Our analysis indicated that TPA orthologs have higher sequence homology in comparison to their syntenic flanking regions. Average sequence identities among different syntenic regions in human and rhesus monkey are as follows: 75.0% (s.d. 12.6%) in the 5' areas, 81.0% in the 3' areas (s.d. 13.5%), and 86.7% (s.d. 9.6%) in the TPA sequences. The difference in the sequence identities between pseudogenes and the respective flanking regions is statistically significant (Wilcoxon signed rank test, P-value: < 5e-50). In the majority of cases (~86%, 293/341), the percentage sequence identity between orthologous TPA sequences is greater than that of the flanking regions. This suggests that significant selection pressure exists to maintain them.
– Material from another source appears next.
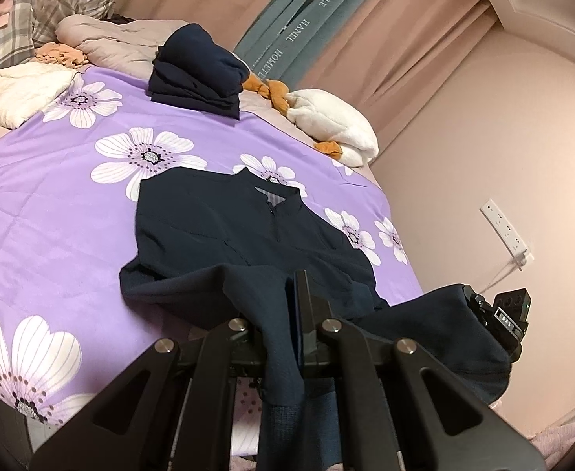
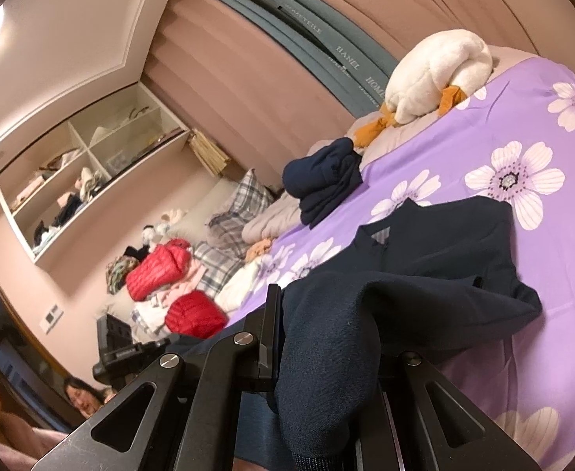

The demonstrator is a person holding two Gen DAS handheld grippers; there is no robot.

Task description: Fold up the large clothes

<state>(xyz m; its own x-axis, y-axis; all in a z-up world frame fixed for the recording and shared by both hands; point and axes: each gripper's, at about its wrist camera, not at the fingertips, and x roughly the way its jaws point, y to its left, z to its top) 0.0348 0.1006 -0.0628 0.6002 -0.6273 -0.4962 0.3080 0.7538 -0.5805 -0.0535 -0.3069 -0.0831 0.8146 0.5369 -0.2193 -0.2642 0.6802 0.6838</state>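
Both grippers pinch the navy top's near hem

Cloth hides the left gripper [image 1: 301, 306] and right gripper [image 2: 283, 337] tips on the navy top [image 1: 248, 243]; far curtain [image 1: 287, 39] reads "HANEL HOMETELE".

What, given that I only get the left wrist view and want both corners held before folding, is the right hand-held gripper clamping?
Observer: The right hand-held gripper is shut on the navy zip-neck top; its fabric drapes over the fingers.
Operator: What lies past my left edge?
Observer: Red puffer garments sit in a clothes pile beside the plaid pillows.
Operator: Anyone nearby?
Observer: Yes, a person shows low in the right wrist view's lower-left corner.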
We note that similar analysis comparing the human and chimpanzee genomes is not informative because the species are too similar. Also, comparisons of the human genome with the other mammals in our panel are not informative either, because the appropriate regions cannot be aligned accurately or significantly.
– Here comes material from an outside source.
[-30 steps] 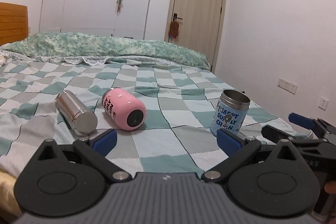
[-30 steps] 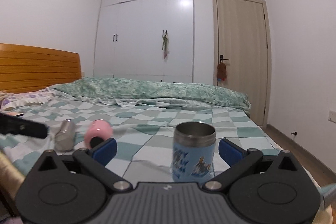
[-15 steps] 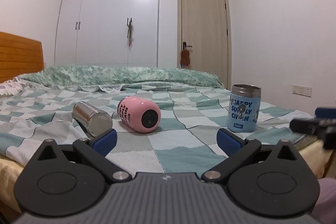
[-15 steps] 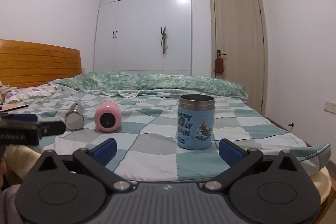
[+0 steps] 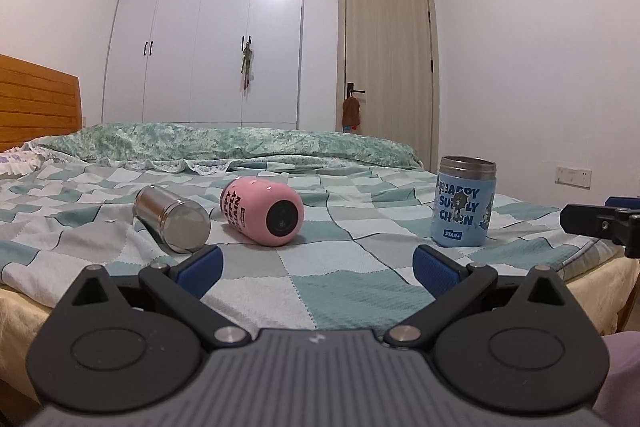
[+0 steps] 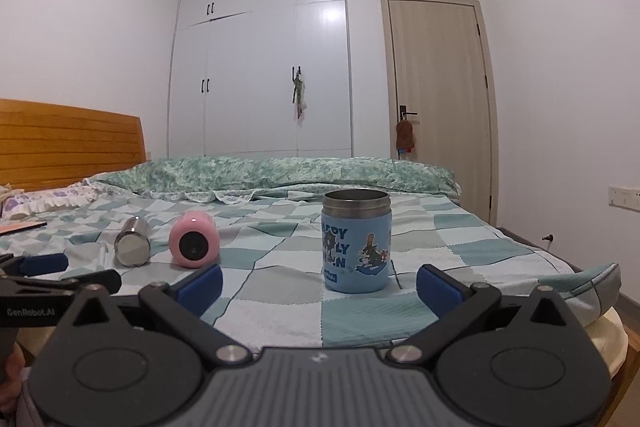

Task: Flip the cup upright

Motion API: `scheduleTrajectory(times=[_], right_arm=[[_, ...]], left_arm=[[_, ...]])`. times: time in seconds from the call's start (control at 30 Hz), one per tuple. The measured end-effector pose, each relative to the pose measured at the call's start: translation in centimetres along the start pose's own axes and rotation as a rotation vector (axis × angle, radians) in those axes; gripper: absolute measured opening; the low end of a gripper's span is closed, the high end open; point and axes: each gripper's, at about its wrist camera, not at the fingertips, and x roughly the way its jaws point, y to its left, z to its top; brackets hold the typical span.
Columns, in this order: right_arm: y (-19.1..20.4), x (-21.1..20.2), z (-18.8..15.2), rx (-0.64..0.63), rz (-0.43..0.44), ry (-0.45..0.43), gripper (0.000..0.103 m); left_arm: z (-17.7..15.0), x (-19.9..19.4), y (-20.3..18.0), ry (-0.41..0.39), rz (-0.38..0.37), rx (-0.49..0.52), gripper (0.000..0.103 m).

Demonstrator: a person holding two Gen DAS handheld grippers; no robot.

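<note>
I hold both the left gripper (image 5: 316, 263) and right gripper (image 6: 319, 282) spread wide and empty, short of the checked bedspread (image 5: 352, 291). The blue printed steel cup (image 6: 356, 241) stands upright; the pink cup (image 5: 262, 211) and bare steel cup (image 5: 172, 219) lie sideways (presumably next).

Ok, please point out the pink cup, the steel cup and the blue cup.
pink cup (image 5: 262, 211): left wrist view, on its side wall.
steel cup (image 5: 172, 217): left wrist view, on its side wall.
blue cup (image 6: 356, 247): right wrist view, on its printed front.
</note>
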Motion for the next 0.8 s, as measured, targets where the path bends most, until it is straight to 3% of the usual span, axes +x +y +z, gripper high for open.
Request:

Conserved TPAs tend to be GC rich

We examined whether there existed any sequence feature that distinguished conserved TPAs from the rest of the human pseudogene population. A positive finding would indicate that these pseudogenes are not evolving neutrally. It has been widely observed that genes tend to be GC-rich in comparison to non-transcribed genomic segments [31]. Here, we examined whether TPAs and annotations of non-transcribed pseudogenes showed any difference in the GC contents relative to their flanking regions (GCdiff). Pseudogene populations from a variety of organisms have been shown to relax to the composition of intergenic DNA over evolutionary time [32, 33]. Here, the GC content of neutrally-evolving pseudogenes would be expected to relax to that of the background genomic GC content. Interestingly, GC content calculations revealed that 84% (327/391) of the human TPAs derived from the VEGA pseudogene data set, that are conserved in rhesus monkey, have GC content greater than their flanking regions (Table 2). This compares to 74% (5289/7154) for the non-transcribed cases (Table 2). This difference is statistically significant (χ2 test, d.f. = 1, P-value < 10-4). A similar result is obtained if we examine the whole population of TPAs, or also if we just examine transcription of conserved processed pseudogenes. There is however no such significant differences for transcribed pseudogenes of the 'nonprocessed' and 'unclassified' pseudogene categories (Table 2). This shows that there is a greater tendency for the conserved TPAs to be GC-rich than for non-transcribed cases, and that this tendency arises primarily because of transcription of processed pseudogenes. This finding on GC content is further evidence that such transcribed pseudogenes are not evolving neutrally. Such GC trends can be explained by selection for transcriptional efficiency, as noted above [31].

Table 2 Proportions of pseudogenes that have GC contents higher relative to their flanking regions in different categories of VEGA annotated human pseudogenes.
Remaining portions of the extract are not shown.